Succession: Attorney as executor?
It had long been thought that an attorney appointed under the Adults with Incapacity (Scotland) Act 2000 could not act or seek appointment as an executor on behalf of the adult they represented. However, this belief was largely based on the fact that Currie on Confirmation of Executors emphatically states that it is not possible. The decision of Sheriff Philip Mann in Gordon, Petitioner [2023] SC ABE 26 suggests that it might be.
Thomas Rae died testate but the executors appointed in his will had both predeceased him. The residue of his estate was left to his wife, Eleanor Rae, who would, had she had capacity, have been entitled to seek appointment as executor nominate according to s 3 of the Executors (Scotland) Act 1900. Mrs Rae did not have the requisite capacity to seek appointment herself, so it became necessary to consider who might be appointed and on what basis.
Mrs Rae had granted a power of attorney in favour of Susan Gordon, who decided to seek appointment as executor dative qua attorney. She had originally sought appointment qua representative, but the sheriff considered that appointment qua attorney was the more appropriate approach.
The sheriff, anticipating that the Public Guardian and the Lord Advocate might wish to make representations for their respective interests, granted warrant to have the petition intimated to them; neither entered proceedings. The petition was not opposed so there was no hearing.
Public interest
Faced with what was said in Currie, the sheriff noted that appointment in the capacity sought by Mrs Gordon was not thought to be possible. While Currie quotes unreported authority to the effect that someone cannot seek appointment qua attorney on behalf of an ill but otherwise capax person, there is no authority cited for the proposition that it is impossible to seek appointment in that capacity for someone who is incapax. Reference is made in the paragraph dealing with incapacity to the earlier paragraph citing the unreported authority, but it is not clear that that is because both propositions depend on the same authority. That, however, is the view that the sheriff took.

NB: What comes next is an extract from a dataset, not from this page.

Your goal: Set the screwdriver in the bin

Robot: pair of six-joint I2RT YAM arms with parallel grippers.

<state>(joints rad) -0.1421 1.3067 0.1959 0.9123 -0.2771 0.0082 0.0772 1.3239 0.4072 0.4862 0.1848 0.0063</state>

Sheriff Mann also noted that it was possible for a guardian appointed under the 2000 Act to seek appointment as executor dative qua guardian, and pointed out that guardians and attorneys are both supervised by the Public Guardian and by the court (though in the case of attorneys, that supervision is much less active in nature). That a guardian might be so appointed was not new law, because it had long been recognised that a curator bonis could seek appointment though, again, that relied on various unreported sheriff court decisions. Noting that it was in the public interest that people’s estates should be administered efficiently, the sheriff’s view was that requiring the appointment of a guardian to act as executor dative where an attorney was already appointed was not in the public interest.
Having come to the view that it was possible or, at least, not precluded as Currie might suggest, the sheriff granted the petition and appointed Mrs Gordon as executor dative qua attorney.
Attorney’s powers
That a sheriff has now held that such an appointment is competent begs the question whether a particular attorney is empowered to seek appointment and then to act if appointed. The sheriff relied on another passage in Currie to the effect that if a person is empowered to raise judicial proceedings – a power that is found in most powers of attorney and which is worded in a fairly standard way – that power will be sufficient to allow the attorney to raise the necessary petition. Currie notes that it would be preferable that the power included a reference to commissary business, but that the more general power would suffice.
The question of whether an attorney has the powers required to act once appointed was not addressed by the sheriff. It might depend on whether it is correct to take the view that a power of attorney is strictly construed and so an attorney may only do what they are expressly empowered to do, or whether one can rely on the general power that almost all powers of attorney contain allowing the attorney to do anything the adult might themselves have done. There might be some support for the latter view in Lord Sandison’s judgment in Johnstone v Johnstone [2023] CSOH 30, discussed in the briefing at Journal, June 2023, 31; however practitioners may decide to update their styles to include explicit powers allowing an attorney to act as an executor should the need arise and should the decision made here prove to be enduring.